3. **`fetch_messages_for_contact` honors `days_radius`.** Tool wires
the param through. Tests: window math at the client level.
4. **`ToolGateOpts` + per-tool description rewrites.** Description
text changes are the bulk of the diff but no behavior change beyond
gating.
### FileViewer-React PR
5. **Chat hook sends `system_prompt`; modal gets style-note input;
built-in personas updated to specify shape.** The
`useInsightChat.sendTurn` call site picks up the persona and
includes it on every chat turn body. Style-note input is a one-shot
suffix.
## Testing & verification
**Automated:**
- Unit (Rust): swap-and-restore round-trip preserves stored transcript.
- Unit (Rust): amend mode persists override into new insight row.
- Unit (Rust): `fetch_messages_for_contact(days_radius=N)` produces a
window of `2N` days centered on `center_ts`.
- Unit (Rust): `build_tool_definitions(opts)` excludes gated tools when
the corresponding flag is false.
**Manual:**
- Run a chat turn against an existing insight without `system_prompt`
output unchanged from baseline.
- Same insight, with override → output reflects new voice.
- Re-open chat → original baked persona still authoritative (override
was ephemeral).
- Regenerate an insight with the journal persona → model's voice
matches journal style; no "memory assistant" framing leaks through.
- Toggle data presence (delete a row from `calendar_events`) → tool
drops from the catalog on the next turn.
## Risks
- **Default identity wording matters.** A too-neutral default ("Use the
gathered context to write a summary") might produce flatter output
than today's "personal photo memory assistant" framing for users
who never set a persona.
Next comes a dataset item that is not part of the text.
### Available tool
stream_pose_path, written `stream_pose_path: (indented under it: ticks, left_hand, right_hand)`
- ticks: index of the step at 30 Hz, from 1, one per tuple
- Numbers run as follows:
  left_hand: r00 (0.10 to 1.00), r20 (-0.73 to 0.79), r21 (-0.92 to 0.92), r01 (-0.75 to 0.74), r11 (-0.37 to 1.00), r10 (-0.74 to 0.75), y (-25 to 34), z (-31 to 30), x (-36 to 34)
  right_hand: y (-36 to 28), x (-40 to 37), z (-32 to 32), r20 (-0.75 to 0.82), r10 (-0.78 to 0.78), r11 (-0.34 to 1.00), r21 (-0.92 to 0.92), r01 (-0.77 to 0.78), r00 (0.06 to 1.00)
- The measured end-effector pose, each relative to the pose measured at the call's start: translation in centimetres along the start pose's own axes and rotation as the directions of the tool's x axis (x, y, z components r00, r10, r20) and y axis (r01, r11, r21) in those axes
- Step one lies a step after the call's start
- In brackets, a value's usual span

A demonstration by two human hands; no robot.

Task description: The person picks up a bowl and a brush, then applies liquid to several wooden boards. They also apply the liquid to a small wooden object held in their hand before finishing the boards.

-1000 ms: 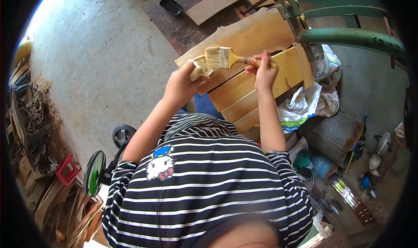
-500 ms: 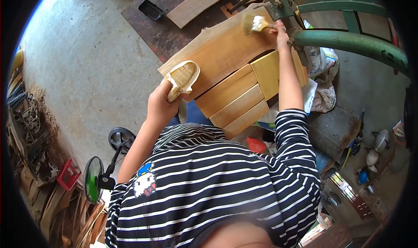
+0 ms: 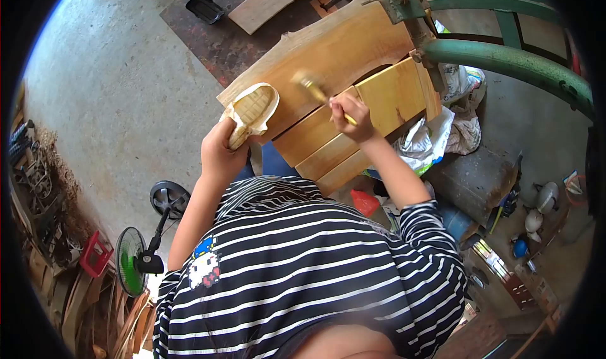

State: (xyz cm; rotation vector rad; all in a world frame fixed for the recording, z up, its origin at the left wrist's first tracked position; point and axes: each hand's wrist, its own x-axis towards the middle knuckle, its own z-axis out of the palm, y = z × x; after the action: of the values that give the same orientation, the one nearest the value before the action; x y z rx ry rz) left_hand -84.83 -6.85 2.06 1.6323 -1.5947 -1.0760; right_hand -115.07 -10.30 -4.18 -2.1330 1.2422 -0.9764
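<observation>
My right hand (image 3: 352, 116) is closed around the handle of a paintbrush (image 3: 317, 92). The brush's bristles are blurred by motion, over or on the large wooden board (image 3: 334, 53), which has a wet-looking amber sheen. In my left hand (image 3: 221, 147) is a pale, scoop-shaped container (image 3: 256, 106) with a white rim and a grid pattern inside, gripped by its narrow end. It is held over the board's left end. Nearer my body lie narrower wooden planks (image 3: 309, 135) and a yellowish wooden panel (image 3: 390, 97).
A green metal machine frame (image 3: 505, 55) rises at the right, close to the boards. On the dark table (image 3: 208, 40) are a black tray (image 3: 204, 8) and a curved plank (image 3: 271, 7). A fan (image 3: 131, 261) stands at lower left. Plastic sacks (image 3: 429, 138) lie at right.
My right hand has swept the brush left and towards me across the board. My left hand keeps its grip on the container. The whole view has shifted slightly.
</observation>
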Motion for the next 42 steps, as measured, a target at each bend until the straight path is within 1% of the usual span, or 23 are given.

Mitigation: tune the default with a small
set of test photos before merging.
- **Persona-suffix style notes can contradict persona voice.** A user
who picks `journal` (first person, warm) and adds the style note
"respond in bullet points" will get a tonal collision. Acceptable —
the user expressed a per-turn intent and we honor it. Document the
composition rule in the persona-manager UI.
- **Lazy data-presence probes add a per-turn `SELECT 1`.** Negligible
on SQLite (sub-millisecond) but adds up across many turns. Cache the
result for the turn's duration; don't re-probe per-tool.
## Open questions
None blocking. Items deferred to a possible follow-up cycle:
- Apollo parity for the same per-turn override pattern (already
present; just needs RN client wiring on the photo path which is
already proxy).
- Tool consolidation (`search_messages` + `get_sms_messages`
single `search_messages` with optional date filter, Apollo-style).
Considered and deferred — separate spec.